=== Section Start ===
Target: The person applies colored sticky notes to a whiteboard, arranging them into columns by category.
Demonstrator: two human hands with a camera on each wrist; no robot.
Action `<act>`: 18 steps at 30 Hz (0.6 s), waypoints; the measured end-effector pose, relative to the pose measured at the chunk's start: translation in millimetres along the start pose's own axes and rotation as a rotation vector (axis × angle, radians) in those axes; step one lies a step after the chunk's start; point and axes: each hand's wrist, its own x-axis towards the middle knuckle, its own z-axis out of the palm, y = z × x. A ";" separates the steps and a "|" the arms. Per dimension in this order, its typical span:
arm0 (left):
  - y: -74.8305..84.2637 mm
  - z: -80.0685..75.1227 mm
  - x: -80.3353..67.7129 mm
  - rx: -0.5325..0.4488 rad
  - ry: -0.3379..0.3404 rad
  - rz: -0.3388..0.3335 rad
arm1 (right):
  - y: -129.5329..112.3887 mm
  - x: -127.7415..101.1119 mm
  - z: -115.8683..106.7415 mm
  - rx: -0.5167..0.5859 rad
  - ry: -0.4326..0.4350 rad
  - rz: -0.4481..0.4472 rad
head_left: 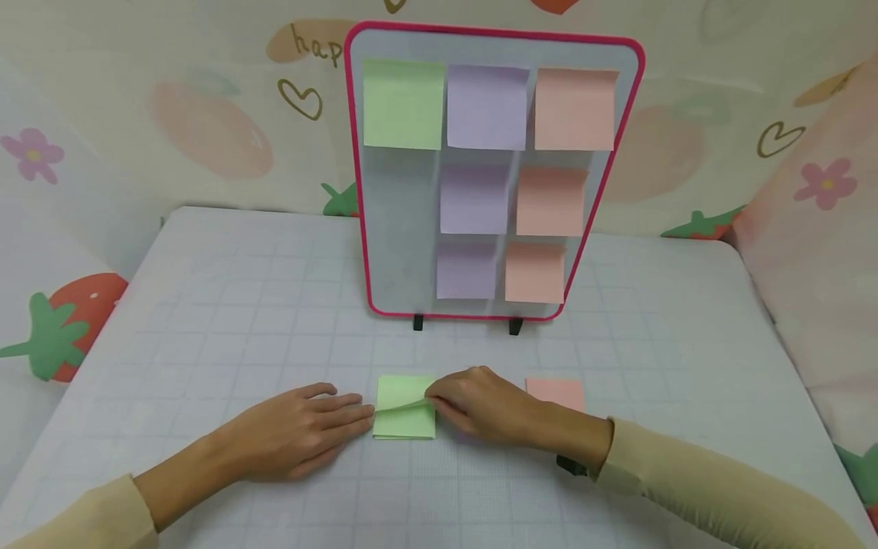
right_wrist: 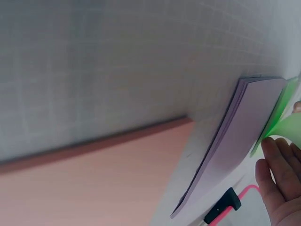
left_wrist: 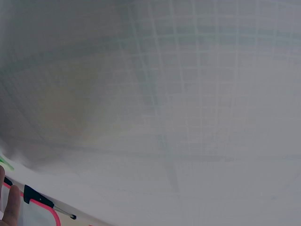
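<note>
A pad of green sticky notes [head_left: 405, 428] lies on the table in front of the board. My right hand [head_left: 483, 404] pinches the top green sheet at its right side, and that sheet bends up off the pad. In the right wrist view, the curved green sheet [right_wrist: 290, 128] shows at my right fingers. My left hand [head_left: 309, 427] lies palm down, its extended fingertips touching the pad's left edge. Beneath the right hand is a purple sticky-note pad [right_wrist: 254, 117], mostly hidden in the head view. A pink sticky-note pad [head_left: 557, 392] lies partly behind the right wrist.
A pink-framed whiteboard [head_left: 398, 229] stands behind the pads on black feet [head_left: 418, 322]. On it are one green note [head_left: 403, 105], a column of purple notes [head_left: 487, 108] and a column of pink notes [head_left: 575, 110]. A grid-patterned cloth [head_left: 261, 328] covers the table.
</note>
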 end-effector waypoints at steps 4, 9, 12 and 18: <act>0.8 0.7 0.6 -0.011 -0.013 0.014 | -0.4 0.9 0.8 0.001 0.003 0.006; 0.3 3.0 2.4 0.008 -0.020 0.022 | -1.4 1.7 0.0 0.002 0.005 0.000; -0.1 5.0 2.6 0.015 -0.026 0.029 | -1.8 2.0 -0.2 0.004 0.001 -0.001; -0.5 7.5 4.9 0.030 -0.018 0.049 | -1.3 3.2 -3.0 -0.007 -0.005 0.006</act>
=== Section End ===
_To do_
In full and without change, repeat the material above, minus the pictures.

_Exercise response_
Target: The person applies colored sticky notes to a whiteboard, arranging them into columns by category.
Demonstrator: two human hands with a camera on each wrist; no robot.
Action `<act>`: 18 steps at 30 Hz (0.6 s), waypoints; the measured end-effector pose, relative to the pose measured at the chunk's start: translation in millimetres along the start pose's own axes and rotation as a rotation vector (axis × angle, radians) in those axes; step one lies a step after the chunk's start; point and axes: each hand's wrist, its own x-axis towards the middle knuckle, its own z-axis out of the palm, y = z × x. A ";" separates the steps and a "|" the arms. Per dimension in this order, its typical span:
arm0 (left):
  - y: -74.8305..84.2637 mm
  - z: -80.0685..75.1227 mm
  - x: -80.3353..67.7129 mm
  - rx: -0.5325..0.4488 rad
  - ry: -0.3379..0.3404 rad
  - rz: -0.3388..0.3335 rad
arm1 (right):
  - y: -129.5329..112.3887 mm
  - x: -127.7415..101.1119 mm
  - z: -115.8683..106.7415 mm
  - rx: -0.5167..0.5859 rad
  - ry: -0.4326..0.4350 rad
  - rz: -0.4481..0.4472 rad
head_left: 
right_wrist: 
left_wrist: 
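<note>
A pad of green sticky notes [head_left: 405, 428] lies on the table in front of the board. My right hand [head_left: 483, 404] pinches the top green sheet at its right side, and that sheet bends up off the pad. In the right wrist view, the curved green sheet [right_wrist: 290, 128] shows at my right fingers. My left hand [head_left: 309, 427] lies palm down, its extended fingertips touching the pad's left edge. Beneath the right hand is a purple sticky-note pad [right_wrist: 254, 117], mostly hidden in the head view. A pink sticky-note pad [head_left: 557, 392] lies partly behind the right wrist.
A pink-framed whiteboard [head_left: 398, 229] stands behind the pads on black feet [head_left: 418, 322]. On it are one green note [head_left: 403, 105], a column of purple notes [head_left: 487, 108] and a column of pink notes [head_left: 575, 110]. A grid-patterned cloth [head_left: 261, 328] covers the table.
</note>
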 end-effector waypoints at steps 4, 9, 12 and 18: <act>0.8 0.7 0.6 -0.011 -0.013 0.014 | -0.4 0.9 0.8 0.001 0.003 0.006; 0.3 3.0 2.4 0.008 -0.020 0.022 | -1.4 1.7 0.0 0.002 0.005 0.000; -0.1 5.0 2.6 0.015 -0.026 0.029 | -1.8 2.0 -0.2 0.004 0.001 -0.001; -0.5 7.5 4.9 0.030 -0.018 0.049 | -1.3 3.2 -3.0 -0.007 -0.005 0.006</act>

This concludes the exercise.